Scan the entries below and give the number of lines containing "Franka", with no accompanying words.
* * *
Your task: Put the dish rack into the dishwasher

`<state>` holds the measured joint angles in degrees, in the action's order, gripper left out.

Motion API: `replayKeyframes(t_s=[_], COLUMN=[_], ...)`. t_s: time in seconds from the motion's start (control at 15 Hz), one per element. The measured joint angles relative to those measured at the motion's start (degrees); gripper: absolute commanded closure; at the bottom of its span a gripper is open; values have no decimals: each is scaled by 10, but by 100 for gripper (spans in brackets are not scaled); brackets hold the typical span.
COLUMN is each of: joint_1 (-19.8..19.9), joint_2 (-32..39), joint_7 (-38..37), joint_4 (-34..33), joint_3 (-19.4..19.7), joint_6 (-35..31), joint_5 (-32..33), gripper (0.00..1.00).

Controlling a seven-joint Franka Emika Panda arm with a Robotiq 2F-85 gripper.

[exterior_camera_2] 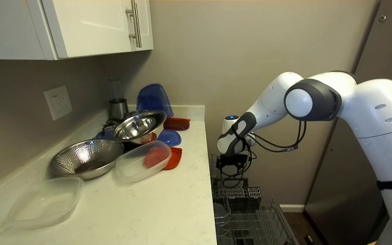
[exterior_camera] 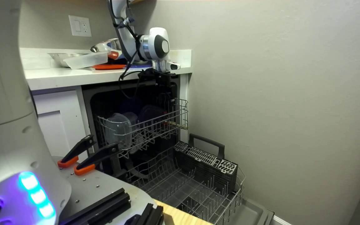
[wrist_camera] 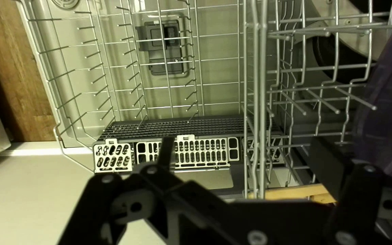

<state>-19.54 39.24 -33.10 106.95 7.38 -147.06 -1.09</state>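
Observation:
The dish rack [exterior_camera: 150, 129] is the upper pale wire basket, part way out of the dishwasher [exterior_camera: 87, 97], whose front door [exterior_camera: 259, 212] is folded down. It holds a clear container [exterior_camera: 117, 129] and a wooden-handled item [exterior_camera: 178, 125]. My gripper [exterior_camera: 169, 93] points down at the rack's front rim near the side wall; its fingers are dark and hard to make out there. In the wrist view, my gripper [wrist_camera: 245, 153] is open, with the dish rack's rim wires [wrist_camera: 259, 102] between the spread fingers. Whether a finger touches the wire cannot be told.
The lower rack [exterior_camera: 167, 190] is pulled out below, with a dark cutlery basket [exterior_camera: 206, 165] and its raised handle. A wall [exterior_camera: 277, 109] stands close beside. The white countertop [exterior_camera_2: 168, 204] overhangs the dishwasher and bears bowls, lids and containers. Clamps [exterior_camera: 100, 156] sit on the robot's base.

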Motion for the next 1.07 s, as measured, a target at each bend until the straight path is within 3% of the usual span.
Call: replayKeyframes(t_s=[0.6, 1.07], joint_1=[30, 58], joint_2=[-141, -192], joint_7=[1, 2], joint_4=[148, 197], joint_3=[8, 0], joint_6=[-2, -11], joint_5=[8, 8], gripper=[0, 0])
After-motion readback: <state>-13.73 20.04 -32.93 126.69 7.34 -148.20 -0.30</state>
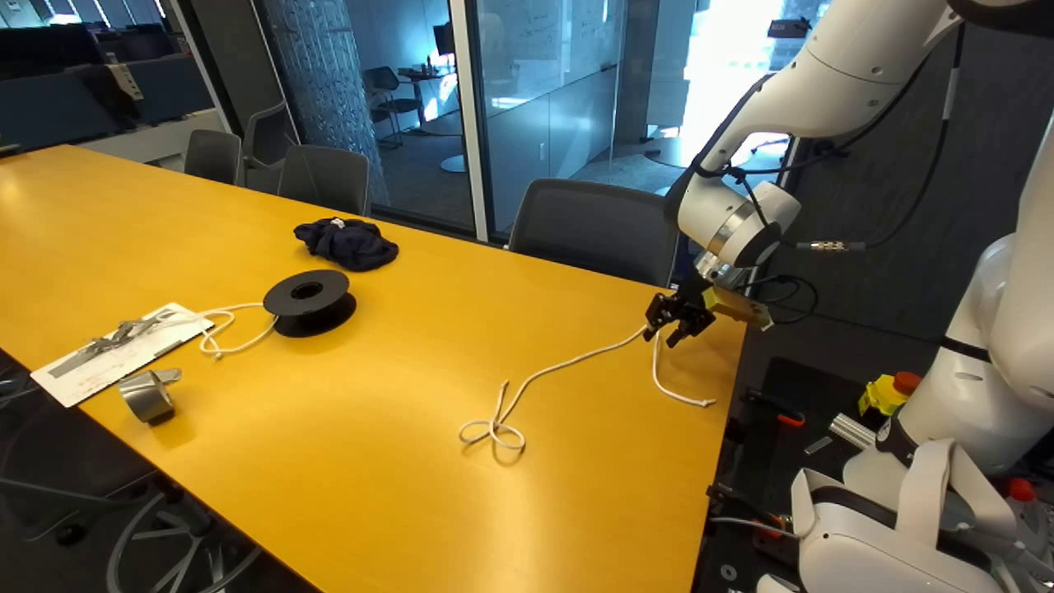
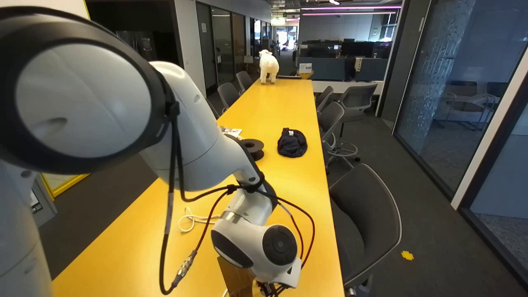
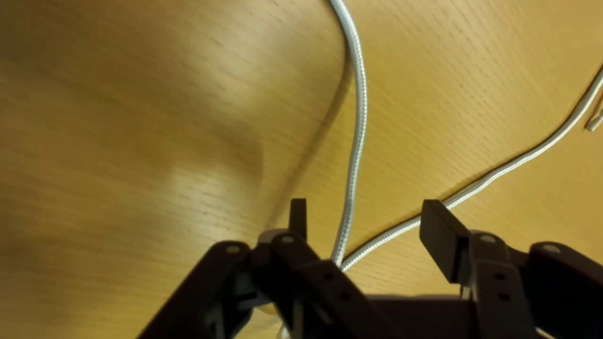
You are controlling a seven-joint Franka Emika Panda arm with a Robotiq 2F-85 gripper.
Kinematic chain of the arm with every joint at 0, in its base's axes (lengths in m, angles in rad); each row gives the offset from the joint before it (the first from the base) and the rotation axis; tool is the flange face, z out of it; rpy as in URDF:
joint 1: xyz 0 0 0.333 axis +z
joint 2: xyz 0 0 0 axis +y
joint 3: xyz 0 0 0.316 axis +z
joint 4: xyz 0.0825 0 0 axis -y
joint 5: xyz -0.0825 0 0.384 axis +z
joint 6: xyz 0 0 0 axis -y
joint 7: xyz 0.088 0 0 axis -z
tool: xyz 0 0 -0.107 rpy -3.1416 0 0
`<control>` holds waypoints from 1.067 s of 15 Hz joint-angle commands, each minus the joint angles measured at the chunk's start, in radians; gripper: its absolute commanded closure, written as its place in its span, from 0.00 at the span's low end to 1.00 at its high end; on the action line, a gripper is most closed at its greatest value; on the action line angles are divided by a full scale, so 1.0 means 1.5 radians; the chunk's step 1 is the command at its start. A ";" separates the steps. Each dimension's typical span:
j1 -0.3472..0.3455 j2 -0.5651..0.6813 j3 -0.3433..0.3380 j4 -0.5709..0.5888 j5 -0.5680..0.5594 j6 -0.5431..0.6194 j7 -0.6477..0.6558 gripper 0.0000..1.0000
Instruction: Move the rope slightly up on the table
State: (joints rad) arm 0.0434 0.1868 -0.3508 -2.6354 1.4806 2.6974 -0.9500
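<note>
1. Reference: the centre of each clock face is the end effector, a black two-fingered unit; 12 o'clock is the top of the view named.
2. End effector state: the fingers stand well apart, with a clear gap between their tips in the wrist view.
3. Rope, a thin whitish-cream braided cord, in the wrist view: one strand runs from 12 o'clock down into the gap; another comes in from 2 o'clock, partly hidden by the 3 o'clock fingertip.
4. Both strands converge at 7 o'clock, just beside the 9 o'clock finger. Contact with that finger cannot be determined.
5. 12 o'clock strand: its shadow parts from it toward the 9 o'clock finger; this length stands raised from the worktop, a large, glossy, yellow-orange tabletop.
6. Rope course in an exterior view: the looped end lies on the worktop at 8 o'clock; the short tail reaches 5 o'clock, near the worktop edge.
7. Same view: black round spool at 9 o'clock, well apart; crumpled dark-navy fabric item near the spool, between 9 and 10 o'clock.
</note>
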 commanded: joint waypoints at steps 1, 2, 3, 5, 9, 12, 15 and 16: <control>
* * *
Exercise solution ->
2